Canada must make good on a long-standing promise to implement a centralized mental health crisis line that bypasses police and connects those in need with professionals who can help them, experts argued as a similar system went live in the United States.
The new 988 mental health hotline American authorities launched on Saturday will, once fully operational, offer residents struggling with suicidal thoughts an easy-to-remember number that will connect them with trained mental health counsellors rather than law enforcement personnel.
Mental health advocates have been pushing for a similar system in Canada, and the House of Commons unanimously voted in favour of establishing a three-digit suicide prevention number in 2020, but those working in the field of suicide prevention said the “gold standard” now established south of the border makes it clear that Canada has some catching up to do.
Sheryl Boswell, the executive director of Youth Mental Health Canada, said Canada should act fast to establish this essential mental health service.
“We need to adopt best practices from other countries and go beyond that to do much better than what we’re doing,” she said in a telephone interview on Sunday. “Let’s hope it doesn’t take years to adopt 988 in Canada.”
Dr.
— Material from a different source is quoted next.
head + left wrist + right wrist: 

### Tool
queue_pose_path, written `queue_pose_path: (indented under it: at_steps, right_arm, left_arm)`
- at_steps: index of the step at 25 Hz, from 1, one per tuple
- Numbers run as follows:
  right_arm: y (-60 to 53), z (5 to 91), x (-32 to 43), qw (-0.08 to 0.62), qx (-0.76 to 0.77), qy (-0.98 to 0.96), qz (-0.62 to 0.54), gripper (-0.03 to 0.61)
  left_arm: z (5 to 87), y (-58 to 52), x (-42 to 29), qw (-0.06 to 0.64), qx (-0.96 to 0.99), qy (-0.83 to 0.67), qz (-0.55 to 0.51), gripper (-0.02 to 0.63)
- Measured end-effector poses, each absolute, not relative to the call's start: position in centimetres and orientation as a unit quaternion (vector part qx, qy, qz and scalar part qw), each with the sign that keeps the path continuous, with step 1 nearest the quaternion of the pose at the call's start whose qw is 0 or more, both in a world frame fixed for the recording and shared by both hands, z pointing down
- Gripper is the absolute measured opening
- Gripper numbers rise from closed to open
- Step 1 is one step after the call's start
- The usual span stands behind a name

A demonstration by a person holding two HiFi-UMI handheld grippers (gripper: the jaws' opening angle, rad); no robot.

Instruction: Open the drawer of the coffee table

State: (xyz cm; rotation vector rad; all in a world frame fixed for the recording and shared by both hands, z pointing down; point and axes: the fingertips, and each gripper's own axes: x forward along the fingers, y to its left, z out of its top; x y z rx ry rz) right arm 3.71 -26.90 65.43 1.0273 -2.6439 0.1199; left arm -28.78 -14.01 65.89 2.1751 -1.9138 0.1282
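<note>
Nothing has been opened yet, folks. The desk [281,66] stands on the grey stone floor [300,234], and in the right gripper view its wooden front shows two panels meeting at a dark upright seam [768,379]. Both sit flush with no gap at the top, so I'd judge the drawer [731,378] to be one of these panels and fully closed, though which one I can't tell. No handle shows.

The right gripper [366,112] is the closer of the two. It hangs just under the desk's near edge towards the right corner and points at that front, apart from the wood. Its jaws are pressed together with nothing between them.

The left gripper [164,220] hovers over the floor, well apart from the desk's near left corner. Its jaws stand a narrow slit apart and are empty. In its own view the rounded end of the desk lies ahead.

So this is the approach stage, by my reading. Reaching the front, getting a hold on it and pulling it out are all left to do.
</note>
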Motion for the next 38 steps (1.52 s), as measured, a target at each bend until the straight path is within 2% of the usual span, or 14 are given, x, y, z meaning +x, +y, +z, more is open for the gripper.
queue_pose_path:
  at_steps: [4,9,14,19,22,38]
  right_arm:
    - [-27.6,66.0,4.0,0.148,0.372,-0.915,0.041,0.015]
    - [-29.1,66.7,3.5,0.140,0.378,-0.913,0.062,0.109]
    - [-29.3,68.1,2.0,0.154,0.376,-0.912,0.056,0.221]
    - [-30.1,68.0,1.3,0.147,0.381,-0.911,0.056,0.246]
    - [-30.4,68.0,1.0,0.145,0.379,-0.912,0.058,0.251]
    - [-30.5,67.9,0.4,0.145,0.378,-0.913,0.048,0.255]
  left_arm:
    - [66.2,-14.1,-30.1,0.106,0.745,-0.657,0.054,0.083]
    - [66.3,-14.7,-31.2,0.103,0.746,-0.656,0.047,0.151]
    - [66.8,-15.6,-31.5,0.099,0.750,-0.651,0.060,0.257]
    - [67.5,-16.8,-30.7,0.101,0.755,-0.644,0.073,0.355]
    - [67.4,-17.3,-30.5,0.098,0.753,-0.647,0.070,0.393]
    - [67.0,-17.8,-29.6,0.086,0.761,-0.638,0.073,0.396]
Allison Crawford, the chief medical officer for Talk Suicide Canada and a psychiatrist with Toronto’s Centre for Addiction and Mental Health, said a system like 988 would both show those struggling with mental health crises that suicide prevention is taken seriously and make it easier for Canadians to access urgent help.
The growing demand for mental health services spurred in part by the COVID-19 pandemic makes the need for such a system particularly pressing, she added.
“There are huge mental health needs in our communities and that’s only grown over the last number of years,” she said.
“I see this as one important access point into a mental health service that I think needs renewal,” she added, noting she’d also like to see improvements in wraparound mental health support that go beyond crisis services.
Pressure to take action is mounting in the political realm, too.
Todd Doherty, Conservative Member of Parliament for Cariboo-Prince George, B.C. who introduced the successful motion to establish a centralized hotline system back in 2020, said in a recent statement he’s disappointed in what he calls the government’s “shameful lack of action” on the issue.
“Despite receiving the support of grassroots and national mental health organizations, municipalities from across the country and the unanimous support of parliamentarians, this lifesaving initiative remains unavailable to Canadians and its status continues to be unknown,” the statement read.
A Health Canada spokesperson said the Canadian Radio-television and Telecommunications Commission is evaluating how this number could be introduced and the department expects a decision from the agency later this year.
The department “recognizes the importance of everyone in Canada having access to critical mental health and suicide prevention resources,” read an emailed statement.
The Public Health Agency of Canada is also currently trying to estimate the expected demand for this hotline and plan for managing increased call volumes, the spokesperson added.
The CRTC did not immediately respond to request for comment.
Statistics Canada reported in 2021 that on average more than 10 Canadians die by suicide every day, and Boswell said it’s expected that 446 people aged 10 to 24 will die by suicide each year.
Given the rates of suicide in Canada, Boswell said the country is “never doing enough” in terms of supporting those who struggle with suicidal thoughts.
“And one death by suicide is too many,” she added.
One of many benefits of a 988 number, Boswell said, would be eliminating the involvement of police for wellness checks.
“A three-digit number for mental health crisis and support is what we need, not 911 criminalizing mental health. Not police response in uniforms and marked police cars,” she said.
“This is a health crisis and we need a compassionate health response.”